━━━ SUPPLIED ENTRIES
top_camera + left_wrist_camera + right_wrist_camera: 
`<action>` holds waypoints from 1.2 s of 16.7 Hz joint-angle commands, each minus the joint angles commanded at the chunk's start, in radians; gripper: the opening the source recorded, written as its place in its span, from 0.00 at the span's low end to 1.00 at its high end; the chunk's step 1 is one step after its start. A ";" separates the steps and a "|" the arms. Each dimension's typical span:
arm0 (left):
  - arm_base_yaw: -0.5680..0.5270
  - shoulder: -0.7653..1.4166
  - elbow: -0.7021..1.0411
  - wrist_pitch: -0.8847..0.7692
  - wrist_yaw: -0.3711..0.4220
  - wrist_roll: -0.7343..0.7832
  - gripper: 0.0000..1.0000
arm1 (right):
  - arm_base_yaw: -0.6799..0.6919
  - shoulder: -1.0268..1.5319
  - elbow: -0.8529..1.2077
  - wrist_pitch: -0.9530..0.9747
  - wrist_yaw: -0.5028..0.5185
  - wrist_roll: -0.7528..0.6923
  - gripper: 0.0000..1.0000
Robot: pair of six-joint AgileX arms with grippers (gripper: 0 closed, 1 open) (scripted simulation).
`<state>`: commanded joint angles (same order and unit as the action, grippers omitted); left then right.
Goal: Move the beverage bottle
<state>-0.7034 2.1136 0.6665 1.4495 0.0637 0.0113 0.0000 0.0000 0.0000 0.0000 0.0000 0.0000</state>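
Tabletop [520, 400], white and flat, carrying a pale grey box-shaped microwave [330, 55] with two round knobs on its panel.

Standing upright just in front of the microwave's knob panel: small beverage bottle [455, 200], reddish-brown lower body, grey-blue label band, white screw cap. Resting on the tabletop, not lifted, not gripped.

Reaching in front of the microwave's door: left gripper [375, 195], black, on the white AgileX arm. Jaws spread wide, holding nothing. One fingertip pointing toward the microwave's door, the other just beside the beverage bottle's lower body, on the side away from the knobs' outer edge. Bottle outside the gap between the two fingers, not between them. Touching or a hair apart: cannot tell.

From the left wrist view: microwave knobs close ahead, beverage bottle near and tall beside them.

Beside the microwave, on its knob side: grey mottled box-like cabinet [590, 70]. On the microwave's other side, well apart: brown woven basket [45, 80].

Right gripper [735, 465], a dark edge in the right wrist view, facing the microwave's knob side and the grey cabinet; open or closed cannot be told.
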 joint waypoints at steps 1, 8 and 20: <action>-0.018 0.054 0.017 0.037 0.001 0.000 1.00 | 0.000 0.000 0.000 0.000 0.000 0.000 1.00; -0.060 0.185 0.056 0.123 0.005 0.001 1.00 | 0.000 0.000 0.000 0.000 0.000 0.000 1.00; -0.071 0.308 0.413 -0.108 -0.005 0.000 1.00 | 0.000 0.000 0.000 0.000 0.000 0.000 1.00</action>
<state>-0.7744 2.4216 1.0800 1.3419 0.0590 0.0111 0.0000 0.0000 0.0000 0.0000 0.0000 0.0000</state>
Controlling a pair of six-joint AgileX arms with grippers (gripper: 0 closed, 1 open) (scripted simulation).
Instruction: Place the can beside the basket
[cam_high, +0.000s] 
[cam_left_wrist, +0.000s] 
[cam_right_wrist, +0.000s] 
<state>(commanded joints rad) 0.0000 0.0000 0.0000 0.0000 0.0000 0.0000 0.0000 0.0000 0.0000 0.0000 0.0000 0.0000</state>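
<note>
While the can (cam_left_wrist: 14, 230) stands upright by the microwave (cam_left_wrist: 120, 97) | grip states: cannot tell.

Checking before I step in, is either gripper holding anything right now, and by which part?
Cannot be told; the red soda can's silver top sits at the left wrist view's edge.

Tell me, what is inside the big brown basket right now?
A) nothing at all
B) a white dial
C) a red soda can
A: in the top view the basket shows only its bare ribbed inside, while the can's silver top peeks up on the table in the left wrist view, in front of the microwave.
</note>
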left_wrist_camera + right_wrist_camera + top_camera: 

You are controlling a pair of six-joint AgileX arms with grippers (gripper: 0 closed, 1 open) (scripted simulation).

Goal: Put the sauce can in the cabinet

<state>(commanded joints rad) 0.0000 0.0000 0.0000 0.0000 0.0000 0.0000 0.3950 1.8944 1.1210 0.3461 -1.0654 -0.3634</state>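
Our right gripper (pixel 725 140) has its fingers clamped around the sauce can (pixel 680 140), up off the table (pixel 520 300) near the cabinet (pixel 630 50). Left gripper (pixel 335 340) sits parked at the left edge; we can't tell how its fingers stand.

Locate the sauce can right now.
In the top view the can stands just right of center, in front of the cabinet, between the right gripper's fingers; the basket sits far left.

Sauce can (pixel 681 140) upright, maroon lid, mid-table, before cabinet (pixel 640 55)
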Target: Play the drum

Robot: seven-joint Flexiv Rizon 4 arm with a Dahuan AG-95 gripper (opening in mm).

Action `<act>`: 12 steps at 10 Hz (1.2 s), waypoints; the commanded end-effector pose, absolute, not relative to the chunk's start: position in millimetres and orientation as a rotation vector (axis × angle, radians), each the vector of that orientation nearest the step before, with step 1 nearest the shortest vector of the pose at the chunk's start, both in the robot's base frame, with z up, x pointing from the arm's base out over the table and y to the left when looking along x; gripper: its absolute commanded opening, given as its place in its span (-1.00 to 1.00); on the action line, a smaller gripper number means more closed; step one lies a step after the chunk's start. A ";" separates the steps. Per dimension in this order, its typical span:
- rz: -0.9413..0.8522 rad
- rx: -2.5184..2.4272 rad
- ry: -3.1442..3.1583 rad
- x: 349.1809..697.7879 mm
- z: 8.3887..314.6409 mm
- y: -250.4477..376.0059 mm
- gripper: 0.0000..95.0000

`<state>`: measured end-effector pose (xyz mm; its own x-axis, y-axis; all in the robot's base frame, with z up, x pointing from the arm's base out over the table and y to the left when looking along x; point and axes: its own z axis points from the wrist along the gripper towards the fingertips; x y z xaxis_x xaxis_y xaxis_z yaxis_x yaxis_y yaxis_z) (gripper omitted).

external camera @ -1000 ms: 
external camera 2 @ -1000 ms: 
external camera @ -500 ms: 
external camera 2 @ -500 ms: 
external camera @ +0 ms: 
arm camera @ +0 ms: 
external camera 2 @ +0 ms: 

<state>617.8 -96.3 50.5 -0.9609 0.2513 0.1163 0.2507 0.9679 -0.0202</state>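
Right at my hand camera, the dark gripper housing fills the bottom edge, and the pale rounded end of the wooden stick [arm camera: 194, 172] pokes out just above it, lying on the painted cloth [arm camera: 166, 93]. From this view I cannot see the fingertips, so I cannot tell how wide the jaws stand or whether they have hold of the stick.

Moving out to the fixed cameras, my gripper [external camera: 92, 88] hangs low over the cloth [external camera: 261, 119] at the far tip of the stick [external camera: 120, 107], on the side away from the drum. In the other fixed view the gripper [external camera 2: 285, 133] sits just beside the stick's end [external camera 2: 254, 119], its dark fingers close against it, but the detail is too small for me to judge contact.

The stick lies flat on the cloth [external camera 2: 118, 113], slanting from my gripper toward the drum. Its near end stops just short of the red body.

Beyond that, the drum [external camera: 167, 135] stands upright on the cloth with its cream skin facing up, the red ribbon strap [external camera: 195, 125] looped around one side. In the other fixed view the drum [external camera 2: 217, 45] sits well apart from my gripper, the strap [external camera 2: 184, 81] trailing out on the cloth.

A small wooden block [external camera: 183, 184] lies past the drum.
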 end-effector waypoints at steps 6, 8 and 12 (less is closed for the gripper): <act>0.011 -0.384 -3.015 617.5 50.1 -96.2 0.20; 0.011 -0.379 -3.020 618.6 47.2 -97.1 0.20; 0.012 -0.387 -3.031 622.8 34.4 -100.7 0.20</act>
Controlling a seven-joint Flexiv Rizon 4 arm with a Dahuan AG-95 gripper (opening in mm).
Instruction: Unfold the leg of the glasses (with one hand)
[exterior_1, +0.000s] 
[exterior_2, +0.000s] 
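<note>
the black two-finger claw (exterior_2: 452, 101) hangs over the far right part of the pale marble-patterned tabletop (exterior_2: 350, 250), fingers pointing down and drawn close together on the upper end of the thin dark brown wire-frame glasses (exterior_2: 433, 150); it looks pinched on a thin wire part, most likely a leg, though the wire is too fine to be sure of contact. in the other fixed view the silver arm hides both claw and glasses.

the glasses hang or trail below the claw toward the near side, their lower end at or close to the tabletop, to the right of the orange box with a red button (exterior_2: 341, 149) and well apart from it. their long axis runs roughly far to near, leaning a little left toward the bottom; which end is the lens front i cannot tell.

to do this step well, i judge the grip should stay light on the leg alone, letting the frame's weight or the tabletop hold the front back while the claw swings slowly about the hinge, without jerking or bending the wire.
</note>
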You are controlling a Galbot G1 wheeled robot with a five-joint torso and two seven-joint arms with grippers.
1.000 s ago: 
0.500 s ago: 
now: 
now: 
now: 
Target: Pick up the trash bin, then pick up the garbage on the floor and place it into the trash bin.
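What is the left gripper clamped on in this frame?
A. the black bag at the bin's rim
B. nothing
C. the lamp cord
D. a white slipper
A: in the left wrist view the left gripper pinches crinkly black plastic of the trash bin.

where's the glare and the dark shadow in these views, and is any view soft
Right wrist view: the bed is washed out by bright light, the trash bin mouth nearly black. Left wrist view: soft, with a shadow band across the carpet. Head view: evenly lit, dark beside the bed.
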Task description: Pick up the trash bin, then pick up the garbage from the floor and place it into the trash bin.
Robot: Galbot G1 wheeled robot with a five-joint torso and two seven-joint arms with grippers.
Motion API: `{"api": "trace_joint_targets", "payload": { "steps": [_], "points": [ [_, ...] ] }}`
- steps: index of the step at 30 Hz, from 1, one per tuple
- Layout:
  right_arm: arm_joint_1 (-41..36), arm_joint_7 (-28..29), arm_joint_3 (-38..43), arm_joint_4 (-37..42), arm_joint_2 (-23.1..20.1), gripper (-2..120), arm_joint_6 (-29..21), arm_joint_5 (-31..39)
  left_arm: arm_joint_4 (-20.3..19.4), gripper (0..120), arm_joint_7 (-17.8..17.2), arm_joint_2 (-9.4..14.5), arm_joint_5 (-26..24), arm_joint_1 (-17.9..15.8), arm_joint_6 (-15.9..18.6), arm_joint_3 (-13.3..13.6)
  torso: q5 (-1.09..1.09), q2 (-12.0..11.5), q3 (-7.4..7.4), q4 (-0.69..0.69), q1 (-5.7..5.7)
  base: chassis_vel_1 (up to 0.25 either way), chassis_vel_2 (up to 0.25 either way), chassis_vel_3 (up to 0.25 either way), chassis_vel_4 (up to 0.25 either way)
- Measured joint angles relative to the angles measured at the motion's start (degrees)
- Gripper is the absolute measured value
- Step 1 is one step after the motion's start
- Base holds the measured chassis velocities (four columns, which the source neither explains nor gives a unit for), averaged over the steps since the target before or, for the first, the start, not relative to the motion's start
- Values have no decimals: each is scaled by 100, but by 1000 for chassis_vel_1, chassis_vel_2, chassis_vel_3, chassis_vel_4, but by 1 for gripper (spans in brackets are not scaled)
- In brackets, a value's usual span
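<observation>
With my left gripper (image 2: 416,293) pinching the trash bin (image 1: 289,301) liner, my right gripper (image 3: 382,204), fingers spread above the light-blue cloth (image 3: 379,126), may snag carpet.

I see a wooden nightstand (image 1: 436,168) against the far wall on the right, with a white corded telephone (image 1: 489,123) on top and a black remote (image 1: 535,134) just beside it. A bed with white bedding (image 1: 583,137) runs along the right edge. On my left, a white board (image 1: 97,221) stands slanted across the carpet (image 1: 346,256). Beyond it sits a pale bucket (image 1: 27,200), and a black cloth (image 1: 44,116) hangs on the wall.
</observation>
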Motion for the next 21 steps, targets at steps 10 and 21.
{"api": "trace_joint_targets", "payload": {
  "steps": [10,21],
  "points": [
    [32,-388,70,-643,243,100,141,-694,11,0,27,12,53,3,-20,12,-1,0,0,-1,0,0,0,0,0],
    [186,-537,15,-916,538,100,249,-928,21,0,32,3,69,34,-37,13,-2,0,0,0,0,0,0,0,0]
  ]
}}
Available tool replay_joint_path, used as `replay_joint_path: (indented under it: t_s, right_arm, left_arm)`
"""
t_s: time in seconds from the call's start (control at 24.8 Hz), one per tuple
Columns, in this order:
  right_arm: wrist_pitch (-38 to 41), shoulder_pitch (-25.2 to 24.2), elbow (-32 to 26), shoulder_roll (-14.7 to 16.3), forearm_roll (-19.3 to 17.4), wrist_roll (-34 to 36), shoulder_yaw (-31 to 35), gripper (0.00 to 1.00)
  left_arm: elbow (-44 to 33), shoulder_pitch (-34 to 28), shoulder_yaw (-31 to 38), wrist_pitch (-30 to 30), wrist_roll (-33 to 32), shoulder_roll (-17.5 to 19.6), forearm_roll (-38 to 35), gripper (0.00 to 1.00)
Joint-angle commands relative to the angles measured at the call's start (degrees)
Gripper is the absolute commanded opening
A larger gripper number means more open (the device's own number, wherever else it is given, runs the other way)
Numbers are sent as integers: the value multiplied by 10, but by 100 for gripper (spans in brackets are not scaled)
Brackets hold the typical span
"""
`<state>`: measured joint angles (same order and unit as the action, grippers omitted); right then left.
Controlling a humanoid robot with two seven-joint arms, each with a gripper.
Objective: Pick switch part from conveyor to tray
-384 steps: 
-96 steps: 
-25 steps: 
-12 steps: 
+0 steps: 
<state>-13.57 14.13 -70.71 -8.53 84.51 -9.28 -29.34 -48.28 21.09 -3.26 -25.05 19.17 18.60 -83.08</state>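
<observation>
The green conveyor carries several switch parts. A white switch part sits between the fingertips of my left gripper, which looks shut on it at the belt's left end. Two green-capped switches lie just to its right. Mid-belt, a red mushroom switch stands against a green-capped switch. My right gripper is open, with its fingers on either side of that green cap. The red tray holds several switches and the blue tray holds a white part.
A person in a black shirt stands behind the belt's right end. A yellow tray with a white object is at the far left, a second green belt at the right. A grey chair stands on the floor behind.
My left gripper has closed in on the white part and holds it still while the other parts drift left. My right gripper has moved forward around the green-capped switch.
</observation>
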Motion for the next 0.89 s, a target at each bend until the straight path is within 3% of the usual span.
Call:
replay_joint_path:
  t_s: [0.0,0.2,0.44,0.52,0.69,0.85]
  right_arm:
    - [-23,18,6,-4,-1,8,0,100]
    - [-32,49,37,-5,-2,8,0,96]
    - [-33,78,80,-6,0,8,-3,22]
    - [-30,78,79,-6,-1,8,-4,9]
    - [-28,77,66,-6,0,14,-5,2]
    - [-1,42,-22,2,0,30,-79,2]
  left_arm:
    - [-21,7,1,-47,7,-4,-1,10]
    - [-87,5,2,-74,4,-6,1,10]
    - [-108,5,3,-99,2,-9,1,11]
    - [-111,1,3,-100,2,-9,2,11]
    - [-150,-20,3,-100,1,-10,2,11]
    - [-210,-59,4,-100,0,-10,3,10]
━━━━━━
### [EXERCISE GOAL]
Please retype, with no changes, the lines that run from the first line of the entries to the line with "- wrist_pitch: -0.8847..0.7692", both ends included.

### [RESULT FOR THIS TASK]
top_camera + left_wrist_camera + right_wrist_camera: 
`<action>` holds waypoints from 1.2 s of 16.7 Hz joint-angle commands, each minus the joint angles commanded at the chunk's start, in radians; gripper: the opening the source recorded, written as its place in its span, from 0.00 at the span's low end to 1.00 at its high end; the chunk's step 1 is one step after its start. A ";" separates the steps and a "|" the arms. Each dimension's typical span:
arm0 (left):
  - arm_base_yaw: -0.5680..0.5270
  - shoulder: -0.7653..1.4166
  - elbow: -0.7021..1.0411
  - wrist_pitch: -0.8847..0.7692

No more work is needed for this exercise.